How to Play D&D Online

Lucas Maxwell


Lucas Maxwell has been working with youth in libraries for over fifteen years. Originally from Nova Scotia, Canada, he's been a high school librarian in London, UK for over a decade. In 2017 he won the UK's School Librarian of the Year award and in 2022 he was named the UK Literacy Association's Reading For Pleasure Teacher Champion. He loves Dungeons & Dragons and is the author of Let's Roll: A Guide for Setting up Tabletop Roleplaying Games in Your School or Public Library. You can follow him on Twitter and on his blog.

Dungeons and Dragons is, at its core, a social game, and throughout its history has seen many iterations. I talk a lot about D&D and its many benefits to myself and the wider community of players. There are those out there who feel that playing in-person is the number one way to get the most out of D&D, but there are many benefits to playing online. And if you’re wondering how to play D&D online, I’ve got some tips.

I am very fortunate because I play in-person in the high school library that I manage, and online with some truly amazing adults once a week.

In my opinion, playing online can generate the same feeling of camaraderie and nostalgia that playing in person creates. Playing online is also easier for many people. The adults I play with are spread out across England, Ireland, and Canada, so it’s a huge thrill to be able to connect with them online to play this amazing game.

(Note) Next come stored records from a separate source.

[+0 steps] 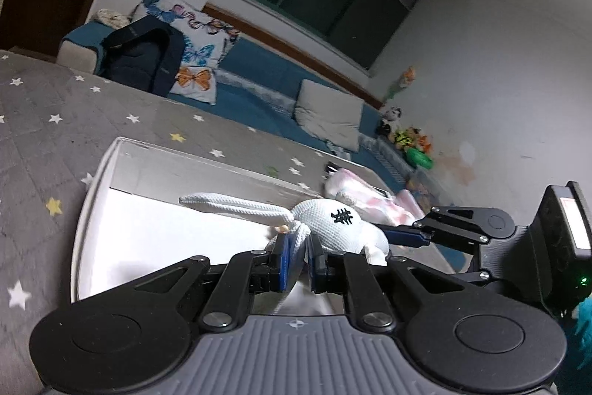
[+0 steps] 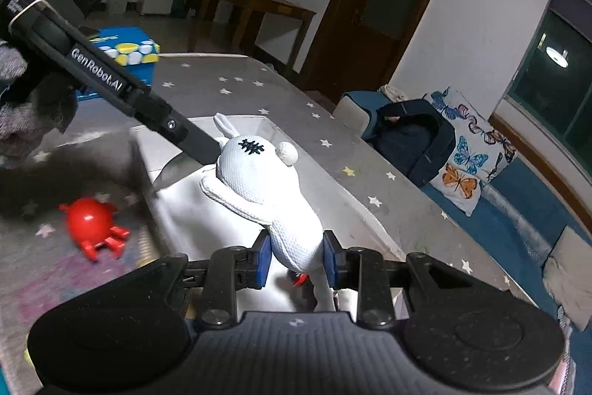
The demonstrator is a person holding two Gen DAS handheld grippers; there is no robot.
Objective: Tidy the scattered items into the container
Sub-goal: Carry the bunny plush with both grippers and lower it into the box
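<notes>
Both grippers, left [image 1: 296,256] and right [image 2: 296,258], clamp one white plush [image 2: 259,180], held over the box [image 1: 92,210]. Box looks empty; red toy [image 2: 92,224] lies outside at left, unpicked.

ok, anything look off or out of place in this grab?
Both grippers hold one white knitted rabbit toy: left gripper pinches a thin limb, right gripper clamps the body end, so it hangs stretched above the clear container. A red toy lies outside on the mat.

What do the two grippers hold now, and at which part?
Both hold the white knitted toy: left gripper pinches a thin limb, right gripper clamps its body's lower end.
</notes>
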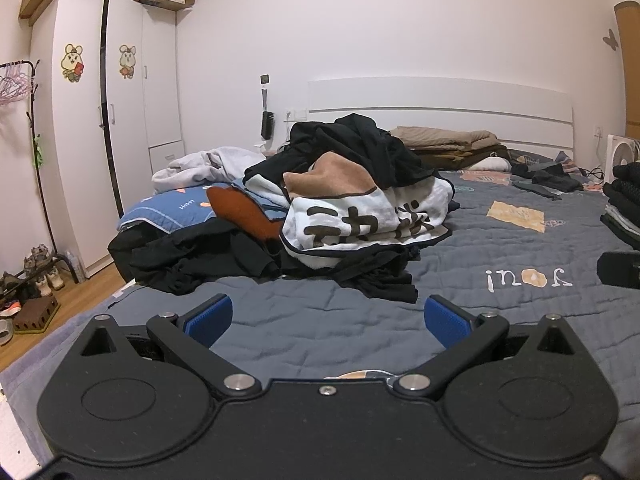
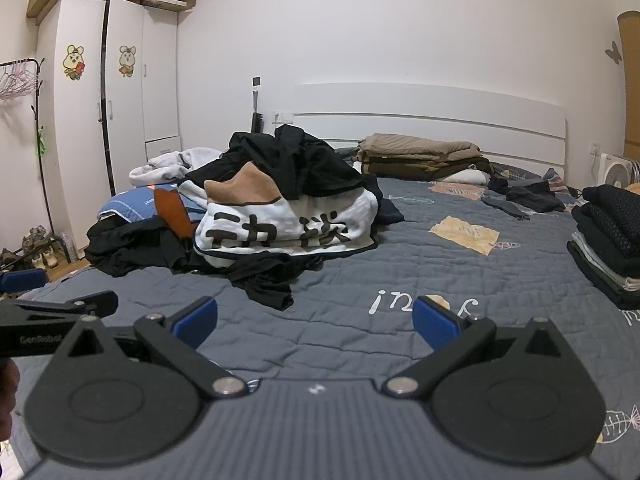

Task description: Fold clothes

This article is going to highlight some of the best places to play D&D online and tips on how to host a game for people who you already know. I’m also going to provide as many tips and hints as I can think of in order to make your online Dungeons and Dragons experience more engaging and fun!

The following tips for how to play D&D online and host an online session will apply no matter which platform you use. My advice is to have these things ready before the session begins to save time and frustration on your part.

Use Images

Using images to help describe a scene or a simple setting can really make the adventure come alive. I love using images because they can also create a sense of dramatic tension or shock when you reveal them to your players. When using images, there are great copyright-free places like Pixabay that can help frighten, entertain, or shock your players!

Maps are also crucial, in my opinion, there are lots of resources out there that offer maps at a very reasonable price. Maps ensure there are no unanswered questions as to what is going on and where, especially in combat, when things can get hectic and confusing if you don’t have a map to go by.

A moss covered golem in the woods.
Image via Pixabay, courtesy of Artie_Navarre

Use Music

I cannot tell you how important this is. In my opinion, providing a soundtrack to your players’ game adds a tremendous amount to their playing experience. Sites like Roll20 have their own built-in jukebox feature, and there are tons of other resources out there that provide stunning background music for you and your players. My advice is to always have a few sounds ready to go; these include battle music and tavern music, because chances are your players will experience both of those things in a session!

To Video or Not to Video

I currently do not use video when I play Dungeons and Dragons online. There’s no real reason for it, if I’m being honest. It’s just the way that I’ve run it since day one, and I’ve just carried on that way. If the other players decided they wanted to be on camera, I’d be fine with it. Some players prefer to see the facial expressions and gestures of the players to fully comprehend their actions and intentions. It’s up to what you and your players are comfortable with.

Here are some sites and apps you can use to play Dungeons and Dragons online:


Roll20 is probably the most popular site for playing D&D online. What’s great is that it is free for its basic use, and that is often enough for most people. It has a built-in video and chat function, so everything is there to use, including a built-in character creation tool. In my opinion, there is a fairly large learning curve, and even after four years of using it, I could still learn more.

However, it is a lot of fun and can really make your game come alive. You can import existing D&D modules, games, homebrews, and characters into the system to ensure you and your players get the most out of your session.

a d20 dice on a purple background.
Image via Pixabay courtesy of ArmandoAre1


Discord is a great choice for playing D&D online because it’s free, and it has a chat and video function all built in. In addition, you can create multiple channels to keep track of loot, quests, NPCs, and more.

You can also invite players over to different chat channels if you need to discuss things for their characters that you don’t want the other players to hear. Discord is perfect for playing D&D using a theatre-of-the-mind approach.

D&D Beyond

It’s hard to beat D&D Beyond, as it’s officially connected to Wizards of the Coast and has everything D&D, including a campaign builder, encounter creator, and every item, monster, and interaction you can think of. But anything outside of the Player’s Handbook must be purchased, which is something to think about.

What is great is that there is also space for people to create their own homebrew items that others can interact with; this is something that I find extremely helpful.

I hope your D&D online experience is fun and engaging. As long as you are with great people and remember that it’s a wonderful game with no real-life consequences, you don’t need to worry about anything but having fun!